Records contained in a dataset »
■ ■ ■ ■
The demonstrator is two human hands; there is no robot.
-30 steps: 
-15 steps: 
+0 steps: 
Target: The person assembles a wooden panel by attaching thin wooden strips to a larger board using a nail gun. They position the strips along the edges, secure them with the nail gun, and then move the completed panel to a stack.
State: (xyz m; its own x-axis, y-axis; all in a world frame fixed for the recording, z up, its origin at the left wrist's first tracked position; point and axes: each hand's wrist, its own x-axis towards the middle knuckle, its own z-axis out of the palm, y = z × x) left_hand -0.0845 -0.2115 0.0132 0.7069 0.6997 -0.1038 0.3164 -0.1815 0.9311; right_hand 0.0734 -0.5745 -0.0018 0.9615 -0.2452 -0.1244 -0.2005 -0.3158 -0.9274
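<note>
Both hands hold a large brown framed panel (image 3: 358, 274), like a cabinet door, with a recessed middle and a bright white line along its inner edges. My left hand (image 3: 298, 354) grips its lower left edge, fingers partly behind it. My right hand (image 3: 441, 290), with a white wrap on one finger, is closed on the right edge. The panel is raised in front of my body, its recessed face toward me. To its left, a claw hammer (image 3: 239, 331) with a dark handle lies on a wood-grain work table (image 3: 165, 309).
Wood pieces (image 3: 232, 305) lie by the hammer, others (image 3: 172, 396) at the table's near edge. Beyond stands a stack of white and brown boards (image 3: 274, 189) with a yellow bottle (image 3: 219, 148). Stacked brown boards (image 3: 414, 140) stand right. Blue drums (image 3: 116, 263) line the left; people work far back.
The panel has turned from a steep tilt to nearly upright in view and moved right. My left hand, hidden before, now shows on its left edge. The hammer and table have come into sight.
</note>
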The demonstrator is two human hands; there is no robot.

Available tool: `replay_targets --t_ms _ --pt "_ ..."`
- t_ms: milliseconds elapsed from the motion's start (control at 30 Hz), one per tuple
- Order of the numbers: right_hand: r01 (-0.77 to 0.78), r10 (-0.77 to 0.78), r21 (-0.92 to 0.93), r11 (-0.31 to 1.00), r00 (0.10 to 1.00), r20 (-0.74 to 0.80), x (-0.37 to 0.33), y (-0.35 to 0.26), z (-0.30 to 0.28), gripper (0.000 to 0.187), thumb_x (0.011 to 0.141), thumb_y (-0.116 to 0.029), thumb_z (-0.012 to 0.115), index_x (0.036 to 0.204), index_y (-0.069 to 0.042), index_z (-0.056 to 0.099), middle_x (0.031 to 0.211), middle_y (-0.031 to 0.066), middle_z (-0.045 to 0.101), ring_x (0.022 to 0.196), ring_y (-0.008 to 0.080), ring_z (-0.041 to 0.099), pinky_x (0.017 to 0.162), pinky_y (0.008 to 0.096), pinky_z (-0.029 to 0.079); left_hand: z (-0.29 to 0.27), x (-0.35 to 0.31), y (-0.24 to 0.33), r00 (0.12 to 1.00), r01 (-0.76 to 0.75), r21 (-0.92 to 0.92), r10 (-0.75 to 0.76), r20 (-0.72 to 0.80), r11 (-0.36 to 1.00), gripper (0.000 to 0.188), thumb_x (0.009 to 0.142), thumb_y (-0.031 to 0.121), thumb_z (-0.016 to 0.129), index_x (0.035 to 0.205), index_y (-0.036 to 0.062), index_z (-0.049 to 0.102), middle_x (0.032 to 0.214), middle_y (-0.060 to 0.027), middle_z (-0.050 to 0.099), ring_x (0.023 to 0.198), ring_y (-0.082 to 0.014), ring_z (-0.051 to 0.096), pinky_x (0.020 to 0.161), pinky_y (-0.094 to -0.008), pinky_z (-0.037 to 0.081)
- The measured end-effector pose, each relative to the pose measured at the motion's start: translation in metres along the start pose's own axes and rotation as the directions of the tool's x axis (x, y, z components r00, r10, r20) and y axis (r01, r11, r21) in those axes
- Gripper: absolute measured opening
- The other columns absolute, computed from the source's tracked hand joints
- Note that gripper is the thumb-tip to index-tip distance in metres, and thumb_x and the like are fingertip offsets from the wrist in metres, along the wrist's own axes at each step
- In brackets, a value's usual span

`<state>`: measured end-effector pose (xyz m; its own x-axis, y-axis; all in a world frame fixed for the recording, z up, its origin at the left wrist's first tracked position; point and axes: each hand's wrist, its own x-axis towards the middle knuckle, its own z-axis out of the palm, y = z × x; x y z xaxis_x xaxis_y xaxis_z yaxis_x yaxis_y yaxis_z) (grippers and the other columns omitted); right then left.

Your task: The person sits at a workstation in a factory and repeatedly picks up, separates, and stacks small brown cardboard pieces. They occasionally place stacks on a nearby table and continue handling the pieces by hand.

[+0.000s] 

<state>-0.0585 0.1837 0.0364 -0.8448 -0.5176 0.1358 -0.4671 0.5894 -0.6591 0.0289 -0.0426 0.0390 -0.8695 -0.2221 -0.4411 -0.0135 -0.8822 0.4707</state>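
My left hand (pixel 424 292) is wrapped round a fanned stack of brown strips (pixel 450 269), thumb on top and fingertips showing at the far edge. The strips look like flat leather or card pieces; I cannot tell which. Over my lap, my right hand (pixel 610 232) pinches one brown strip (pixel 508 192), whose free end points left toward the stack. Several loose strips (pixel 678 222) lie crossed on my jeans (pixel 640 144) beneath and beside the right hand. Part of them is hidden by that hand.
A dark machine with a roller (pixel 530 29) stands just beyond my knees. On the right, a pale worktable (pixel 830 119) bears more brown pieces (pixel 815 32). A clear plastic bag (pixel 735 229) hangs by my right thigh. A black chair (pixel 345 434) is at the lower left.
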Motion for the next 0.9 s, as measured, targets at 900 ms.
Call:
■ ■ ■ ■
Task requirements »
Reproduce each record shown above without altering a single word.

Reply to the exercise »
The demonstrator is two human hands; there is no robot.
-30 steps: 
-15 steps: 
+0 steps: 
Target: The person assembles a wooden panel by attaching thin wooden strips to a larger board using a nail gun. They position the strips along the edges, secure them with the nail gun, and then move the completed panel to a stack.
State: (xyz m; its own x-axis, y-axis; all in a world frame fixed for the recording, z up, its origin at the left wrist's first tracked position; point and axes: each hand's wrist, its own x-axis towards the middle knuckle, its own z-axis out of the palm, y = z × x) left_hand -0.0845 -0.2115 0.0132 0.7069 0.6997 -0.1038 0.3164 -0.1815 0.9311; right_hand 0.0734 -0.5745 -0.0018 0.9615 -0.2452 -0.1244 -0.2005 -0.3158 -0.9274
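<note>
Both hands hold a large brown framed panel (image 3: 358, 274), like a cabinet door, with a recessed middle and a bright white line along its inner edges. My left hand (image 3: 298, 354) grips its lower left edge, fingers partly behind it. My right hand (image 3: 441, 290), with a white wrap on one finger, is closed on the right edge. The panel is raised in front of my body, its recessed face toward me. To its left, a claw hammer (image 3: 239, 331) with a dark handle lies on a wood-grain work table (image 3: 165, 309).
Wood pieces (image 3: 232, 305) lie by the hammer, others (image 3: 172, 396) at the table's near edge. Beyond stands a stack of white and brown boards (image 3: 274, 189) with a yellow bottle (image 3: 219, 148). Stacked brown boards (image 3: 414, 140) stand right. Blue drums (image 3: 116, 263) line the left; people work far back.
The panel has turned from a steep tilt to nearly upright in view and moved right. My left hand, hidden before, now shows on its left edge. The hammer and table have come into sight.
</note>
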The demonstrator is two human hands; there is no robot.

Available tool: `replay_targets --t_ms _ --pt "_ ..."`
- t_ms: milliseconds elapsed from the motion's start (control at 30 Hz), one per tuple
- Order of the numbers: right_hand: r01 (-0.77 to 0.78), r10 (-0.77 to 0.78), r21 (-0.92 to 0.93), r11 (-0.31 to 1.00), r00 (0.10 to 1.00), r20 (-0.74 to 0.80), x (-0.37 to 0.33), y (-0.35 to 0.26), z (-0.30 to 0.28), gripper (0.000 to 0.187), thumb_x (0.011 to 0.141), thumb_y (-0.116 to 0.029), thumb_z (-0.012 to 0.115), index_x (0.036 to 0.204), index_y (-0.069 to 0.042), index_z (-0.056 to 0.099), middle_x (0.031 to 0.211), middle_y (-0.031 to 0.066), middle_z (-0.045 to 0.101), ring_x (0.022 to 0.196), ring_y (-0.008 to 0.080), ring_z (-0.041 to 0.099), pinky_x (0.017 to 0.162), pinky_y (0.008 to 0.096), pinky_z (-0.029 to 0.079); left_hand: z (-0.29 to 0.27), x (-0.35 to 0.31), y (-0.24 to 0.33), r00 (0.12 to 1.00), r01 (-0.76 to 0.75), r21 (-0.92 to 0.92), r10 (-0.75 to 0.76), r20 (-0.72 to 0.80), r11 (-0.36 to 1.00), gripper (0.000 to 0.188), thumb_x (0.009 to 0.142), thumb_y (-0.031 to 0.121), thumb_z (-0.016 to 0.129), index_x (0.035 to 0.205), index_y (-0.036 to 0.062), index_z (-0.049 to 0.102), middle_x (0.032 to 0.214), middle_y (-0.060 to 0.027), middle_z (-0.050 to 0.099), ring_x (0.023 to 0.198), ring_y (-0.082 to 0.014), ring_z (-0.051 to 0.096), pinky_x (0.020 to 0.161), pinky_y (-0.094 to -0.008), pinky_z (-0.037 to 0.081)
- The measured end-effector pose, each relative to the pose measured at the motion's start: translation in metres along the start pose's own axes and rotation as the directions of the tool's x axis (x, y, z components r00, r10, r20) and y axis (r01, r11, r21) in those axes
- Gripper: absolute measured opening
- The other columns absolute, computed from the source's tracked hand joints
- Note that gripper is the thumb-tip to index-tip distance in metres, and thumb_x and the like are fingertip offsets from the wrist in metres, along the wrist's own axes at each step
- In brackets, a value's usual span

`<state>`: measured end-effector pose (xyz m; its own x-axis, y-axis; all in a world frame fixed for the recording, z up, its origin at the left wrist's first tracked position; point and axes: each hand's wrist, its own x-axis towards the middle knuckle, its own z-axis out of the palm, y = z × x; x y z xaxis_x xaxis_y xaxis_z yaxis_x yaxis_y yaxis_z) (grippers and the other columns omitted); right then left.

Your task: The person sits at a workstation in a factory and repeatedly picks up, separates, and stacks small brown cardboard pieces. They occasionally place stacks on a nearby table and continue handling the pieces by hand.

[+0.000s] 

<state>-0.0585 0.1837 0.0364 -0.8448 -0.5176 0.1358 -0.4671 0.5894 -0.6591 0.0289 -0.0426 0.0390 -0.8695 -0.2221 -0.4411 -0.0135 -0.8822 0.4707</state>
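My left hand (pixel 424 292) is wrapped round a fanned stack of brown strips (pixel 450 269), thumb on top and fingertips showing at the far edge. The strips look like flat leather or card pieces; I cannot tell which. Over my lap, my right hand (pixel 610 232) pinches one brown strip (pixel 508 192), whose free end points left toward the stack. Several loose strips (pixel 678 222) lie crossed on my jeans (pixel 640 144) beneath and beside the right hand. Part of them is hidden by that hand.
A dark machine with a roller (pixel 530 29) stands just beyond my knees. On the right, a pale worktable (pixel 830 119) bears more brown pieces (pixel 815 32). A clear plastic bag (pixel 735 229) hangs by my right thigh. A black chair (pixel 345 434) is at the lower left.
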Motion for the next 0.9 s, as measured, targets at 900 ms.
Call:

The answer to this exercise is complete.